Pressed on cost transparency, VMware's Munro said: "Having an edge device, running in a dark site, is a very different beast to a service running, scaling up and down and flexing within the AWS data centre. It's not necessarily particularly easy to provide detail without... a lot of detail [about a given workload/architecture].

He added: "We're simplifying the technology, we're simplifying the commercial constructs; there is process change [happening across customer estates]. With VMware Cloud Universal, you [also] get access to the VMware Success 360 programme. This is effectively where we work very closely with our great customers; best practices on transformation journeys are being made available with guidance, workshops, etc, to help customers."

VMware Cloud universal
A reference VMware Cloud architecture for a brownfield deployment. Source: VMware

Having that single monitoring and management environment for VMware across on-prem, AWS, or Dell EMC environments sounds useful for customers. When will it be available across other clouds?

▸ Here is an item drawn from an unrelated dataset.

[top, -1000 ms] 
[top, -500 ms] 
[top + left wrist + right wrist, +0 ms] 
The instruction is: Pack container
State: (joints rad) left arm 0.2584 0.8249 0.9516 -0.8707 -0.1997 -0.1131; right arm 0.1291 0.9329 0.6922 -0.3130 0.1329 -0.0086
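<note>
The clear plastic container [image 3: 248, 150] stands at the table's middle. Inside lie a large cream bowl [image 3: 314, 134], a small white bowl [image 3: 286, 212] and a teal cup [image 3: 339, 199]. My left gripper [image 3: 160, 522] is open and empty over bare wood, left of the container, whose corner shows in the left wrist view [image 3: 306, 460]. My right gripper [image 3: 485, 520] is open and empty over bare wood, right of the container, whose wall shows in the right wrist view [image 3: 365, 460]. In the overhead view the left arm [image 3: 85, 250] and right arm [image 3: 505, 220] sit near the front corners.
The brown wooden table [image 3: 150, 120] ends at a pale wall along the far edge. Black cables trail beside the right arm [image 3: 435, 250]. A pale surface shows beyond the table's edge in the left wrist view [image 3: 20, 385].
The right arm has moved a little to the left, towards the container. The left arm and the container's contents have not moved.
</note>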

As VMware's Munro noted: "The services that we're talking about are those supplied directly from VMware: VMware cloud on AWS is actually a service that is billed inside VMware. [Azure] VMware Solution, as an example, is a service that is procured directly from Microsoft. Both very valid, great services. But they're effectively retailed from different sources. So these services [at launch] are the ones that are direct from VMware.

He added: "This is a really exciting, highly transformative model. As with anytime you do new at this scale, there's a lot that you just need to learn about. [This is easier in the areas where we] have direct representation, and where we can take the learnings or we can refine the models and so on. We are not able to ever speculate on on future commercial relationships, of course… But obviously we are constantly, constantly innovating in our partnerships across the cloud industry in a number of ways, including how our commercial offerings work."